**BRIEF**
Copy nothing but the lines below running from the line containing "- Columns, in" through the line containing "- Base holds", both end lines included.

**PROVIDED DATA**
+++
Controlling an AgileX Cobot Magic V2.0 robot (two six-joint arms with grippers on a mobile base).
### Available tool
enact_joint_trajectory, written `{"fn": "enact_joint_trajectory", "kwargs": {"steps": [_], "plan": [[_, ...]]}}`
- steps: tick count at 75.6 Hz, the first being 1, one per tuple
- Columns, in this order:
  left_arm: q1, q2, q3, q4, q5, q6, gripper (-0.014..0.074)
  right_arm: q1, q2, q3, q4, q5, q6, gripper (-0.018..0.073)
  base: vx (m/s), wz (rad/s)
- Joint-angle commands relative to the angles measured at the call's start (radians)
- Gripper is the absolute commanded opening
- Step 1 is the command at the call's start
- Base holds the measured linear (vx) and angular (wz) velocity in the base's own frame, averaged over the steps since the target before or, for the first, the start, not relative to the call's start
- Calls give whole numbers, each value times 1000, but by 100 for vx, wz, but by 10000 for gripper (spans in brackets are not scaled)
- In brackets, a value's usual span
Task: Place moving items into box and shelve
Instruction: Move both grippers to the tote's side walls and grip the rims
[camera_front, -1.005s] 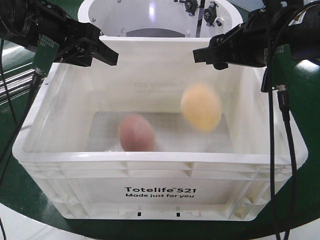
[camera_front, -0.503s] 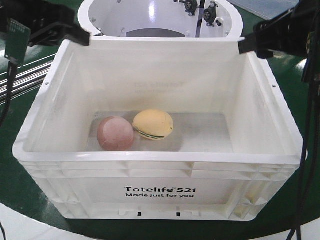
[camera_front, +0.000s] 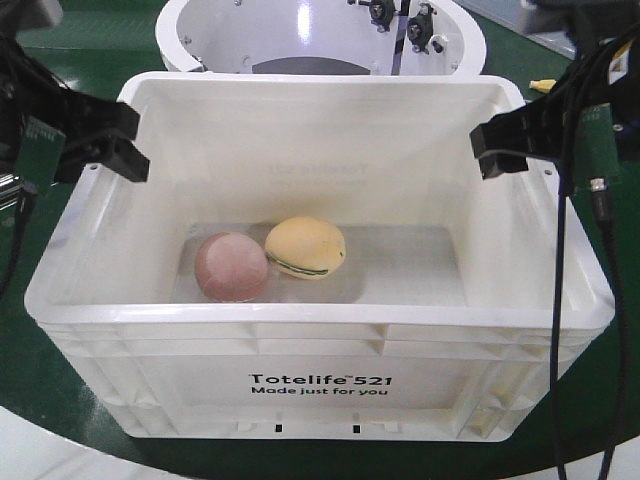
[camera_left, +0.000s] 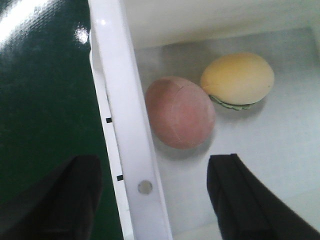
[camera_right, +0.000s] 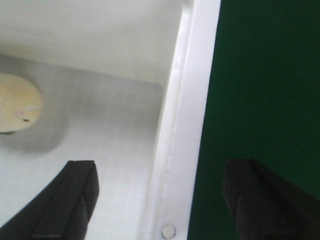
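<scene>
Both things are in the white box (camera_front: 320, 318): the pink ball (camera_front: 231, 267) and the yellow lump (camera_front: 305, 247) sit side by side, left of middle on its floor. The left gripper (camera_front: 138, 143) and right gripper (camera_front: 482, 152) hang open, each astride a side rim, holding nothing. Lifting and shelving remain, I'd say. No shelf shows, and both arms are cut off.

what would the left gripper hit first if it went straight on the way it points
Most likely the left rim of the box. The left gripper is open and straddles that wall, one finger outside, one inside, so the rim would run in between them. Depth is unclear.
</scene>
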Motion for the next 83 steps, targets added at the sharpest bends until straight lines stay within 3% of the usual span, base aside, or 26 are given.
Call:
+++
**ANSWER SPACE**
- Columns, in this order:
  left_arm: q1, q2, q3, q4, q5, q6, gripper (-0.014..0.074)
  right_arm: q1, q2, q3, q4, q5, q6, gripper (-0.018..0.073)
  base: vx (m/s), wz (rad/s)
- Joint-angle commands relative to the angles measured at the call's start (radians)
- Gripper is the absolute commanded opening
- Step 1 is the command at the call's start
- Base holds the measured linear (vx) and angular (wz) velocity in the base's own frame, averaged over the steps since the target before or, for the first, the start, not relative to the call's start

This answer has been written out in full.